It isn’t uncommon for hackers to boast about their exploits; it adds a bit of credibility to their work.
So infosec teams should pay attention to claims from a group called AnonSec, which says it brute-force cracked the password of an administrator at the U.S. National Aeronautics and Space Administration (NASA) in less than one second to help access hundreds of videos from aircraft and weather radars, thousands of flight logs as well as the names, email addresses and phone numbers of over 2,000 NASA employees.

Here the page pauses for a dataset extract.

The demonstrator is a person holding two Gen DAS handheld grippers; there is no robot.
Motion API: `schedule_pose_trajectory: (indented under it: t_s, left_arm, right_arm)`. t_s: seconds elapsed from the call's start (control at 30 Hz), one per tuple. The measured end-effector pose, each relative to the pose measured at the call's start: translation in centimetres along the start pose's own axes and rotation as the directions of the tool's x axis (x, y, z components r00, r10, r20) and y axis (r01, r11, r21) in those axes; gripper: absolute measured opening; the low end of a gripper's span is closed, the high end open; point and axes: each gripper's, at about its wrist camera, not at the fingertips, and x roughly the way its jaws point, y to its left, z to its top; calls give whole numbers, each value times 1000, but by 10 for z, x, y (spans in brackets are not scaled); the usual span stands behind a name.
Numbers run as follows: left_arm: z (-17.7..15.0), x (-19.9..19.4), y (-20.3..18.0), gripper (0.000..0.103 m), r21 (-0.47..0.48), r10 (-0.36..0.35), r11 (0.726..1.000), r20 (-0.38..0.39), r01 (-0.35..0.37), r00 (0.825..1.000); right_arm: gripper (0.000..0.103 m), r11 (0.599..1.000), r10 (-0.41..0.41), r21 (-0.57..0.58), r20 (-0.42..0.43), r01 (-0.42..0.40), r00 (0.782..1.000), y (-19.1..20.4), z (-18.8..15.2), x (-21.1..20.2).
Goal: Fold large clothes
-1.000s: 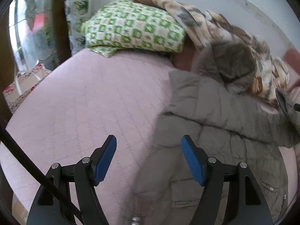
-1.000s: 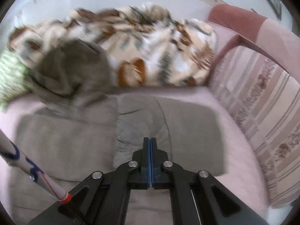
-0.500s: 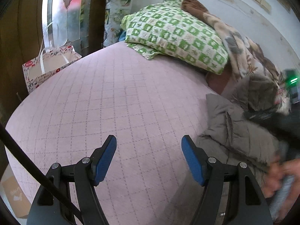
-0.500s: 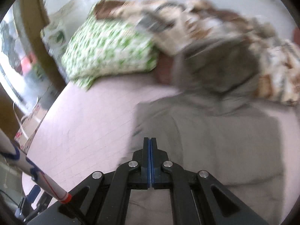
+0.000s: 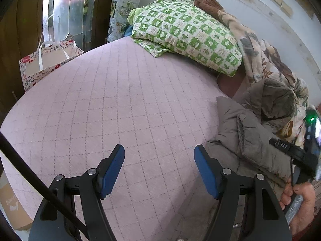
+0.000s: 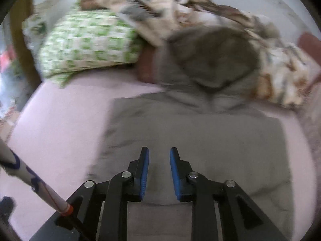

According to a report on Infowars, which has seen a paper AnonSec published describing its work, attackers first purchased an undescribed “foothold” into NASA from someone with knowledge of its servers, after which an administrator’s SSH password was broken because the default credentials hadn’t been changed. A Forbes.com columnist says he was told by someone claiming responsiblity for the attack that the access was purchased from a Chinese group, paying in Bitcoin, in 2013. Once inside, the attackers allege, they reconnoitered the network.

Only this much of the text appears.